Stuck between a Rock and a Hard place

While Sphinx and related projects are great at offering hosted HTML documentation, extensive usage of those makes interactive documentation harder to consume.

While it is possible to run Sphinx on the fly when rendering docstrings, most Sphinx features only work when building a full project, with the proper configuration and extension, and can be computationally intensive. This makes running Sphinx locally impractical.

Hosted websites often may not reflect the locally installed version of the libraries and require careful linking, deprecation and narrative around platform or version specific features.

This is fixable

For the past few months I've been working on rewriting how IPython (and hence Jupyter) can display documentation. It works both in terminal (IPython) and browser context (notebook, JupyterLab, Spyder) with proper rendering, and currently understands most directives; it could be customized to understand any new ones:

papyri1

Above is the (terminal) documentation of scipy.polynomial.lagfit, see how the single backticks are properly understood and refer to known parameters, it detected that `n` is incorrect as it should have double backticks; notice the rendering of the math even in terminal.
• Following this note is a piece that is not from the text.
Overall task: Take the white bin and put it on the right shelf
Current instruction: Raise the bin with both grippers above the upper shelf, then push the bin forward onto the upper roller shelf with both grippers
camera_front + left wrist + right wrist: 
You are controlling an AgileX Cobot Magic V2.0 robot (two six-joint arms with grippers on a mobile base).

For that matter technically this does not care as to whether the DocString is written in RST or Markdown; though I need to implement the latter part. I believe though that some maintainers would be quite happy to use Markdown, the syntax of which more users are familiar with.

papyri navigation

It supports navigation – here in a terminal – where clicking or pressing enter on a link would bring you to the target page. In the above gif you can see that many tokens of the code example are also automatically type-inferred (thanks Jedi), and can also be clicked on to navigate to their corresponding page.

papyri terminal-fig

Images are included, even in the terminal when they are not inline but replaced by a button to open them in your preferred viewer (see the Open with quicklook in the above screenshot).

The future

I'm working on a number of other features, in particular:

  • rendering of narrative docs – for which I have a prototype,
  • automatic indexing of all the figures and plots –  working but slow right now,
  • proper cross-library referencing and indexing without the need for intersphinx. For example, it is possible from the numpy.linspace page to see all pages that reference it, or use numpy.linspace in their example section (see previous image).
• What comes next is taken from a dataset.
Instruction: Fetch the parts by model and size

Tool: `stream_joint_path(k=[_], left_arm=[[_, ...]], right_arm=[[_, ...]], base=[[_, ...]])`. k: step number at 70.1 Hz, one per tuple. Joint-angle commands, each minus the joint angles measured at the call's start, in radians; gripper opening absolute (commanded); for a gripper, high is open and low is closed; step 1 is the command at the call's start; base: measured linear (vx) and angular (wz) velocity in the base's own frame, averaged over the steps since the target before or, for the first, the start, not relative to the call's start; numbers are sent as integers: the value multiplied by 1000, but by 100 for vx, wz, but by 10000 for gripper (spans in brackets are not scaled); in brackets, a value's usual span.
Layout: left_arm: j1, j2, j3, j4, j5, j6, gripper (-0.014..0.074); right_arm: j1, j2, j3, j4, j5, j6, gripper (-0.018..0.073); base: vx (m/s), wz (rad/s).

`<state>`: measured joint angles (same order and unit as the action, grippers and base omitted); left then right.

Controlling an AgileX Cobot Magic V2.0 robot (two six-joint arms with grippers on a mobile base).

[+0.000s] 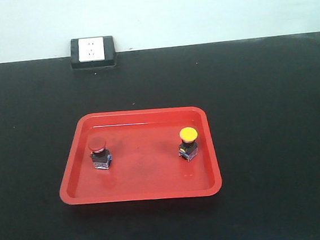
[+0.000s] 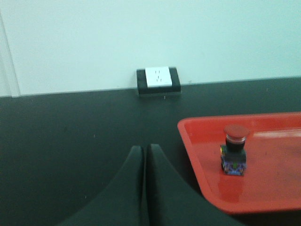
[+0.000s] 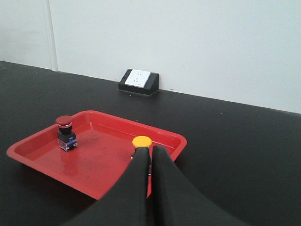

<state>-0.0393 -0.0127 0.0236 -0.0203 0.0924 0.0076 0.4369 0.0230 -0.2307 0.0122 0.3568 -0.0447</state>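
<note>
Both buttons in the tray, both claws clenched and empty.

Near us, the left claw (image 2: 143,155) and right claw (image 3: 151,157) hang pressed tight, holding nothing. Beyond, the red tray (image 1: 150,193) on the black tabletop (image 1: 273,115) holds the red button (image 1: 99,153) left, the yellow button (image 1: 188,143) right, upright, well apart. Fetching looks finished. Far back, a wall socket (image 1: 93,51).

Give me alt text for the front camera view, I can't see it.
A red tray sits on a black table, holding two upright push-button switches set apart: a red-capped one on the left and a yellow-capped one on the right. A wall socket sits at the table's far edge; no arms show.
</note>
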Motion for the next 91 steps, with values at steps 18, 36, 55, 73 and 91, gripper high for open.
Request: stream_joint_path(k=[18, 36, 55, 73, 91], left_arm=[[1, -13, -11, -4, -108, -16, -6], [1, -13, -11, -4, -105, -16, -6], [1, -13, -11, -4, -105, -16, -6], [1, -13, -11, -4, -105, -16, -6], [1, -13, -11, -4, -102, -16, -6]], right_arm=[[-2, 13, -27, -1, -74, -1, -10], [-2, 13, -27, -1, -74, -1, -10], [-2, 13, -27, -1, -74, -1, -10], [-2, 13, -27, -1, -74, -1, -10], [-126, 15, -24, -12, -83, -3, -10]], base=[[0, 0], [0, 0], [0, 0], [0, 0], [0, 0]])
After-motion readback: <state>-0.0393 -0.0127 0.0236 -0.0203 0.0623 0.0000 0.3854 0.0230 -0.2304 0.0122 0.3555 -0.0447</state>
And many others, like showing a graph of the local references between functions, search, and preference configurability. I think this could also support many other desirable features, like user preferences (hide/show type annotation, deprecated directives, and custom color/syntax highlighting) - though I haven't started working on these. I do have some ideas on how this could be used to provide translations as well.
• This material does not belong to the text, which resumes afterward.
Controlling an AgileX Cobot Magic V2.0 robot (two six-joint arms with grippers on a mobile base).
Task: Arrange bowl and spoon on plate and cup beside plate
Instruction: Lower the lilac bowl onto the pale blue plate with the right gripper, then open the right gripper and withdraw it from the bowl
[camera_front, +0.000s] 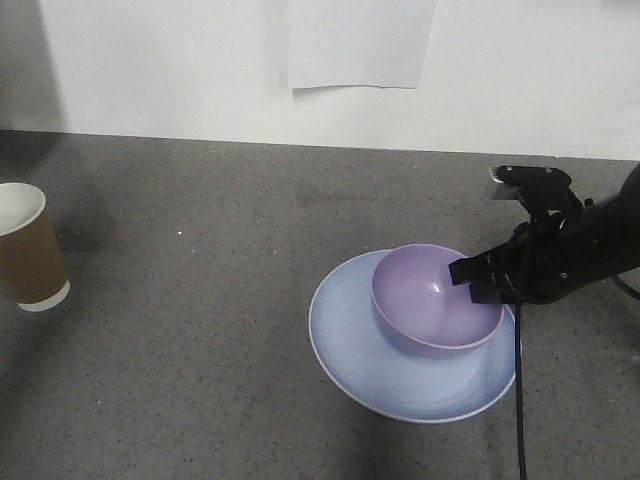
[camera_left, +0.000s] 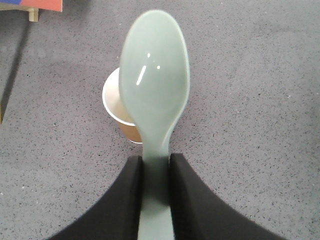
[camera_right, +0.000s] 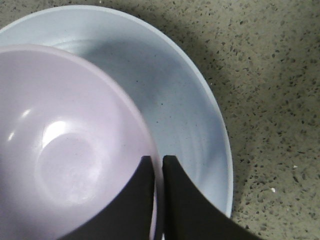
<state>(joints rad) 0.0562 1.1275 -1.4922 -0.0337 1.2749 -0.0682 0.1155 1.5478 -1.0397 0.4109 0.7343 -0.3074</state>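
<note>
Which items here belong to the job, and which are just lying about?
Job: bowl, rim gripped by right tool; plate under it; spoon in left tool; cup.
Lying about: paper sheet on wall; red object at left wrist view's top edge.

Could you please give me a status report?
Left tool shut on pale mint-green plastic spoon. Right tool shut on rim of lilac plastic bowl, on pale-blue round plate. Brown paper cup stands apart.
</note>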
Right now, is it not as fast and efficient as I would like to – though it's faster than running Sphinx on the fly – but requires some ahead of time processing. And it crashes in many places; it can render most of the documentation of SciPy, NumPy, xarray, IPython and scikit-image.

I encourage you to think about what features you are missing when using documentation from within Jupyter and let me know. I hope this could become a nice addition to Sphinx when consulting documentation from within Jupyter.

For now I've submitted a Letter of intent to CZI EOSS 4 in an attempt to get some of that work funded to land in IPython, and if you have any interest in contributing or want something like that for your library, feel free to reach out.

You can find the repository on my GitHub account, it's still in pre-alpha stage. It is still quite unstable with too many hard coded values to my taste, and needs some polish to be considered usable for production. I've focused my effort for now mostly on terminal rendering – a Jupyter notebook or JupyterLab extension would be welcome. So if you are adventurous and like to work from the cutting (or even bleeding) edge, please feel free to try it out and open issues/pull request.

It also needs to be better documented (pun intended), I'm hoping to use papyri itself to document papyri; but it needs to be a bit more mature for that.